* _INSTRUCTIONS TO FOLLOW_
Quote from the first line below through the line that contains "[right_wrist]", both included, and leave the pictures out.

* _RECORDED INFORMATION_
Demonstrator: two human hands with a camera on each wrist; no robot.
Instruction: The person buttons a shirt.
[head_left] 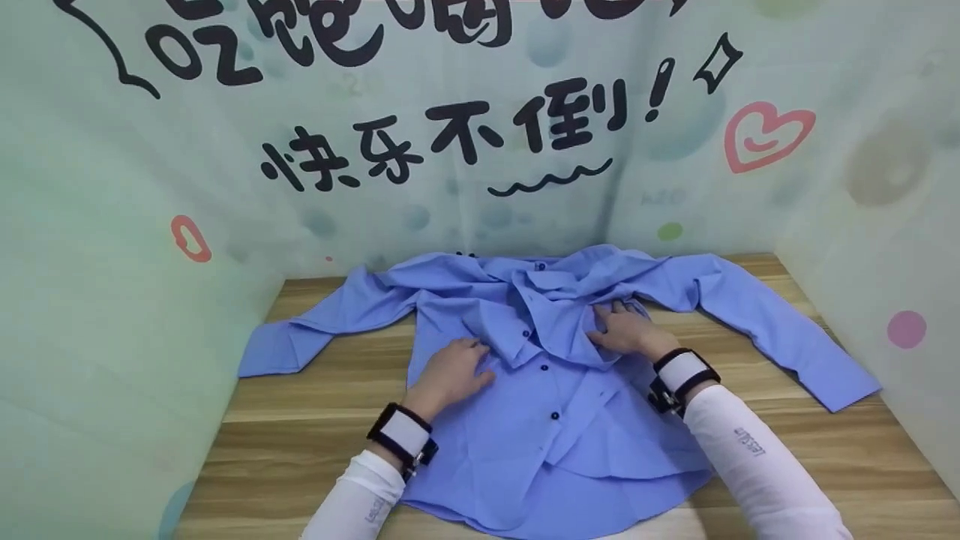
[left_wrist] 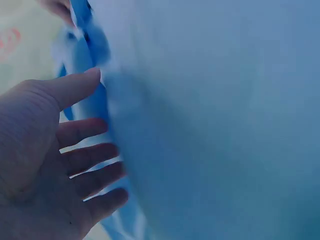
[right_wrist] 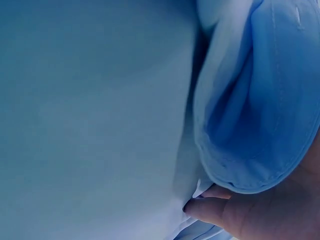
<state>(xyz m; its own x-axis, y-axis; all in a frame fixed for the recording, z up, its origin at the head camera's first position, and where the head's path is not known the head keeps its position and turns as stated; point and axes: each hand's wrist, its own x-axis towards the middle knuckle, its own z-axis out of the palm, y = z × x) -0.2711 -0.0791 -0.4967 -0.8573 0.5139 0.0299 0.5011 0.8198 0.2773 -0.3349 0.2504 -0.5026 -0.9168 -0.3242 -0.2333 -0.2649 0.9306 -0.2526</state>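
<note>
A blue button-up shirt (head_left: 517, 442) lies front up, its upper front bunched into folds and both sleeves spread outward. My left hand (head_left: 450, 379) is over the left side of the shirt front, fingers toward the folds. In the left wrist view its thumb and fingers (left_wrist: 102, 200) are extended and spread, with nothing between them. My right hand (head_left: 630, 330) rests on the bunched cloth at the right of the chest, fingers apart. The right wrist view has its thumb against the fabric and a loose curved flap (right_wrist: 295, 100) overhanging the hand, hiding most of its fingers.
The shirt lies on a wood-grain table (head_left: 300, 442). A pale printed backdrop (head_left: 450, 217) with dark lettering rises behind the table and along both sides. The right sleeve (head_left: 780, 337) reaches the table's right edge; the left cuff (head_left: 270, 349) reaches the left edge.
</note>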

* _YOUR RESPONSE_
Demonstrator: two human hands with a camera on each wrist; no robot.
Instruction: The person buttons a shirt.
[head_left] 
[left_wrist] 
[right_wrist] 

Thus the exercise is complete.